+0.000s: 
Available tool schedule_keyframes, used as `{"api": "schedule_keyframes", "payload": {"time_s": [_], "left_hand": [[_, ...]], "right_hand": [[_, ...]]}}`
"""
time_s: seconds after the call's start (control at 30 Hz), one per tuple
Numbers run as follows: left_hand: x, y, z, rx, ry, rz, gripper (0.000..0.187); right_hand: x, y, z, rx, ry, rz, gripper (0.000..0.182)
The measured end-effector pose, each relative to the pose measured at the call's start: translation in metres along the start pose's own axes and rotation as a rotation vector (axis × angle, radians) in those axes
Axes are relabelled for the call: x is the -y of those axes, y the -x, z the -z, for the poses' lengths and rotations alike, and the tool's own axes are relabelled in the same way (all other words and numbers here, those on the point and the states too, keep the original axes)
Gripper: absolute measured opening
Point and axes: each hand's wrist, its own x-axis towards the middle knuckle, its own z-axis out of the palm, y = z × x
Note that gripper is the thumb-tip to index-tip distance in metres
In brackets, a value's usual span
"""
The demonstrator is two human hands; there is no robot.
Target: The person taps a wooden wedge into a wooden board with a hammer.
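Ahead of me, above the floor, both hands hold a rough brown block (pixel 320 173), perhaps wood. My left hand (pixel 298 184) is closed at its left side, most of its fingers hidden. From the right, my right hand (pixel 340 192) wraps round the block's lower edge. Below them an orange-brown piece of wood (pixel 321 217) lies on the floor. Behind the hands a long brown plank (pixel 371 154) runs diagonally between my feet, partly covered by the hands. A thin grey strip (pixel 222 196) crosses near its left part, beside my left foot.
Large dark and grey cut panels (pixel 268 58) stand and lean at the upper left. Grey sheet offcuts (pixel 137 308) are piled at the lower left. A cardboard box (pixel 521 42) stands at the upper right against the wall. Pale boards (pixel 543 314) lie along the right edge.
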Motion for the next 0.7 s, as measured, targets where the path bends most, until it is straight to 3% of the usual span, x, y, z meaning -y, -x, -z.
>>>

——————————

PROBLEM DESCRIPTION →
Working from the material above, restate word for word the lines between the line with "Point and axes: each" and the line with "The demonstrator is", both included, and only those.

REPLY →
Point and axes: each hand's wrist, its own x-axis towards the middle knuckle, its own z-axis out of the palm, y = z × x
Note that gripper is the thumb-tip to index-tip distance in metres
In brackets, a value's usual span
"""
The demonstrator is two human hands; there is no robot.

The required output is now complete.